What to work on
Pictures are to be left out; everything else in the records must be repeated exactly.

Available data
━━━━━━━━━━

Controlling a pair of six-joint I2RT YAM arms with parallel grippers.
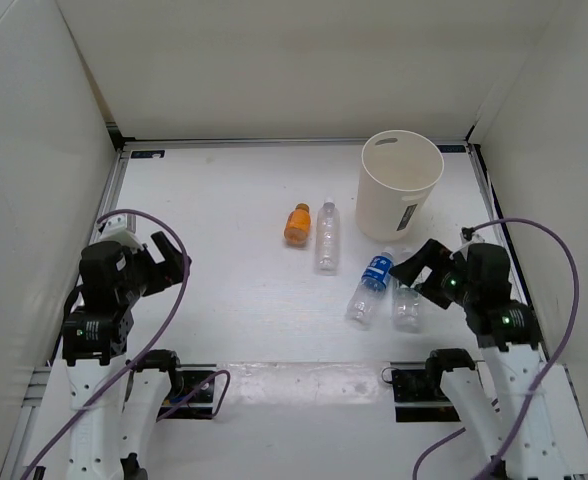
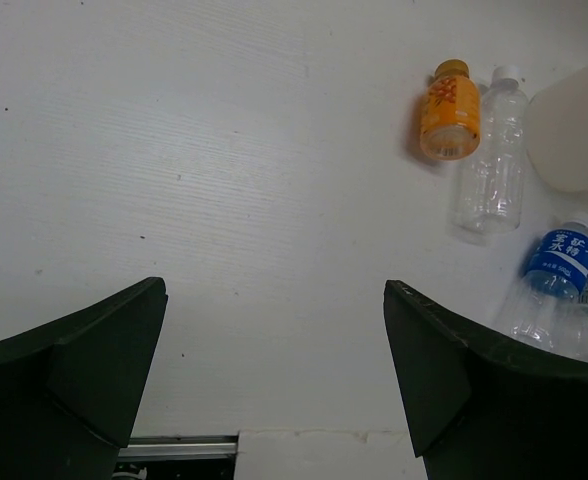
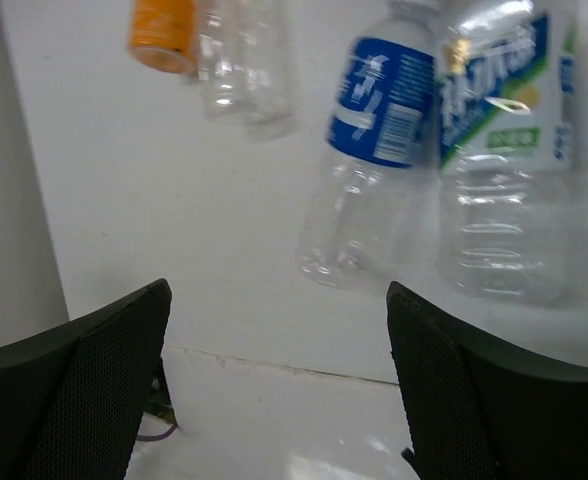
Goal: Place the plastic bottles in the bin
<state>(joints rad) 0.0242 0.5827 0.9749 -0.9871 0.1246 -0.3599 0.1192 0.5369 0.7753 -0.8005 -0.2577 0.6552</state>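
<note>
Top / bottles (image 1: 326, 240): four flat on bench (image 1: 224, 300), none in bin (image 1: 394, 205); blue-label bottle (image 1: 371, 288) lies diagonal, cap toward bin.
Left wrist / left end effector (image 2: 274, 350): jaws wide apart, empty; orange bottle (image 2: 449, 112) cap pointing away.
Right wrist / right end effector (image 3: 279, 370): apart, empty. Risk: labelled clear bottle (image 3: 504, 160) lies alongside the blue-label one; closing could pinch both or roll one.

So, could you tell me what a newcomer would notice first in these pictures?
The cream-white bin draws the eye first: it stands upright at the far right of the table and is much larger than anything else. Next comes the orange bottle, the one bright spot, lying mid-table beside a clear bottle. Nearer the arms lie the blue-labelled bottle and a second clear bottle, just by the open right gripper.
</note>
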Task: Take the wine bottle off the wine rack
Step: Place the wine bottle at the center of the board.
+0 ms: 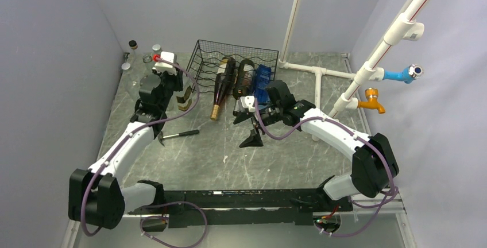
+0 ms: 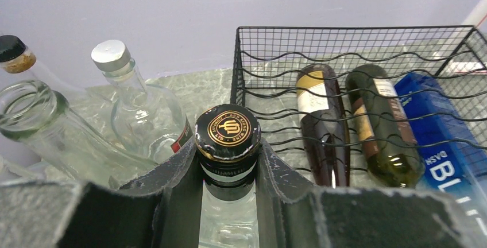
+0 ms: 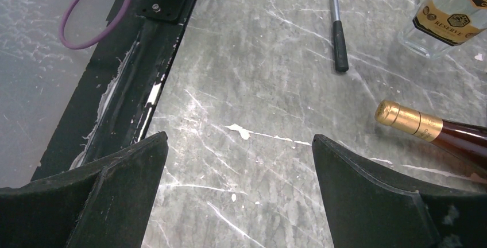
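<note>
The left gripper (image 2: 228,170) pinched the clear glass wine bottle with black-and-gold cap (image 2: 228,136), upright just left of the black wire-mesh wine rack (image 2: 356,47). The right gripper (image 3: 239,142) hung spread. The bottle was best kept vertical and seated flat before release.

- The left gripper (image 2: 228,170) fills the bottom of the view, its two dark fingers (image 2: 176,179) pressed against either side of a clear bottle's neck.
- That black-capped bottle (image 2: 228,134) stands upright, and its cap bears a gold round emblem.
- At 10 o'clock from the cap stands a silver-capped clear bottle (image 2: 123,87).
- At 9 o'clock an open-mouthed clear bottle (image 2: 34,116) leans, with a cork-stoppered bottle (image 2: 14,53) behind it.
- At 1 to 3 o'clock sits the wine rack (image 2: 344,44), black wire mesh with wavy rows.
- Inside it lie a dark bottle with a tan label (image 2: 320,116), a green bottle (image 2: 383,133) just beside it, and a blue box (image 2: 442,133) at the right edge.
- Grey marbled table (image 2: 198,87) shows between them.
</note>
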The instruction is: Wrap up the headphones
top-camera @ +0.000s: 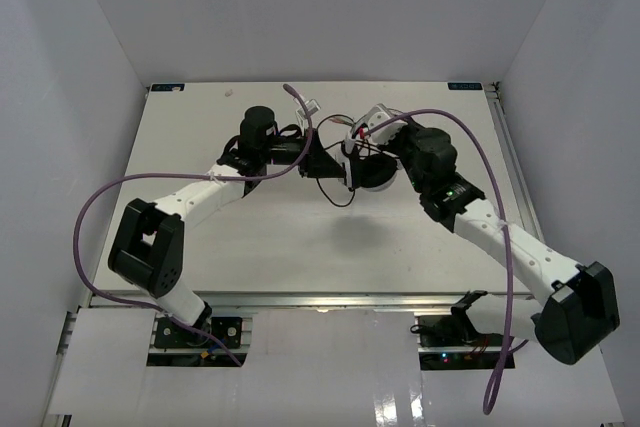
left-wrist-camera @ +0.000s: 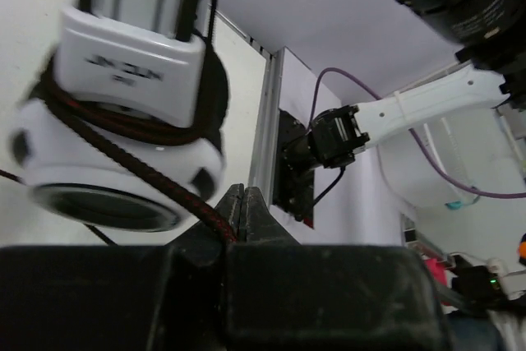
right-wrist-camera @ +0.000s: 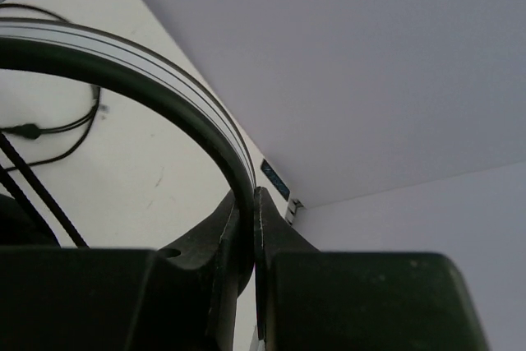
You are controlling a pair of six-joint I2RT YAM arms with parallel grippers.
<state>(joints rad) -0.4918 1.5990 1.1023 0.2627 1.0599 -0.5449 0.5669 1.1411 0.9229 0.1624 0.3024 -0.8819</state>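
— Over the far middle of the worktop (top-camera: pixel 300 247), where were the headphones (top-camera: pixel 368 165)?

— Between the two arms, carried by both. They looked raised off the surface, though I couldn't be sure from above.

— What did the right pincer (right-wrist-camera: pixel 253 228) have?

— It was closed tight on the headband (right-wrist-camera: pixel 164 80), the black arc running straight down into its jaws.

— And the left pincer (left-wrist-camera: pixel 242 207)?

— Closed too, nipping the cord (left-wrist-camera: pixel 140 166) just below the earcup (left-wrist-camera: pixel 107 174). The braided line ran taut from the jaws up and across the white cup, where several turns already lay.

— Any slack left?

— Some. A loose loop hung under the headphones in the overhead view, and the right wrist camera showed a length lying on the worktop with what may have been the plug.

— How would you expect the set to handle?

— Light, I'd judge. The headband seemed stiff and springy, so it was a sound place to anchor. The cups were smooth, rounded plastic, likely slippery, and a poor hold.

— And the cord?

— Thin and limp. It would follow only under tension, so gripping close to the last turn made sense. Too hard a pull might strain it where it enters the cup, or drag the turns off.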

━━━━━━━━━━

Reply to the exercise
Controlling a pair of six-joint I2RT YAM arms with parallel grippers.
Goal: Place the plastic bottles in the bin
<state>(joints rad) 0.0242 0.5827 0.9749 -0.9871 0.1246 -0.3599 0.1192 0.5369 0.7753 -0.8005 -0.2577 0.6552</state>
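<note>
Top / bottles (image 1: 326, 240): four flat on bench (image 1: 224, 300), none in bin (image 1: 394, 205); blue-label bottle (image 1: 371, 288) lies diagonal, cap toward bin.
Left wrist / left end effector (image 2: 274, 350): jaws wide apart, empty; orange bottle (image 2: 449, 112) cap pointing away.
Right wrist / right end effector (image 3: 279, 370): apart, empty. Risk: labelled clear bottle (image 3: 504, 160) lies alongside the blue-label one; closing could pinch both or roll one.

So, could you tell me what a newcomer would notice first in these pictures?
The cream-white bin draws the eye first: it stands upright at the far right of the table and is much larger than anything else. Next comes the orange bottle, the one bright spot, lying mid-table beside a clear bottle. Nearer the arms lie the blue-labelled bottle and a second clear bottle, just by the open right gripper.
</note>
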Task: Take the wine bottle off the wine rack
Step: Place the wine bottle at the center of the board.
+0 ms: 
+0 ms: 
+0 ms: 
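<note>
The left gripper (image 2: 228,170) pinched the clear glass wine bottle with black-and-gold cap (image 2: 228,136), upright just left of the black wire-mesh wine rack (image 2: 356,47). The right gripper (image 3: 239,142) hung spread. The bottle was best kept vertical and seated flat before release.

- The left gripper (image 2: 228,170) fills the bottom of the view, its two dark fingers (image 2: 176,179) pressed against either side of a clear bottle's neck.
- That black-capped bottle (image 2: 228,134) stands upright, and its cap bears a gold round emblem.
- At 10 o'clock from the cap stands a silver-capped clear bottle (image 2: 123,87).
- At 9 o'clock an open-mouthed clear bottle (image 2: 34,116) leans, with a cork-stoppered bottle (image 2: 14,53) behind it.
- At 1 to 3 o'clock sits the wine rack (image 2: 344,44), black wire mesh with wavy rows.
- Inside it lie a dark bottle with a tan label (image 2: 320,116), a green bottle (image 2: 383,133) just beside it, and a blue box (image 2: 442,133) at the right edge.
- Grey marbled table (image 2: 198,87) shows between them.
</note>
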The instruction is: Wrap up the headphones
top-camera @ +0.000s: 
left-wrist-camera @ +0.000s: 
right-wrist-camera @ +0.000s: 
You are controlling a pair of six-joint I2RT YAM arms with parallel grippers.
<state>(joints rad) -0.4918 1.5990 1.1023 0.2627 1.0599 -0.5449 0.5669 1.1411 0.9229 0.1624 0.3024 -0.8819</state>
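— Over the far middle of the worktop (top-camera: pixel 300 247), where were the headphones (top-camera: pixel 368 165)?

— Between the two arms, carried by both. They looked raised off the surface, though I couldn't be sure from above.

— What did the right pincer (right-wrist-camera: pixel 253 228) have?

— It was closed tight on the headband (right-wrist-camera: pixel 164 80), the black arc running straight down into its jaws.

— And the left pincer (left-wrist-camera: pixel 242 207)?

— Closed too, nipping the cord (left-wrist-camera: pixel 140 166) just below the earcup (left-wrist-camera: pixel 107 174). The braided line ran taut from the jaws up and across the white cup, where several turns already lay.

— Any slack left?

— Some. A loose loop hung under the headphones in the overhead view, and the right wrist camera showed a length lying on the worktop with what may have been the plug.

— How would you expect the set to handle?

— Light, I'd judge. The headband seemed stiff and springy, so it was a sound place to anchor. The cups were smooth, rounded plastic, likely slippery, and a poor hold.

— And the cord?

— Thin and limp. It would follow only under tension, so gripping close to the last turn made sense. Too hard a pull might strain it where it enters the cup, or drag the turns off.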

Nothing more remains to be added to this answer.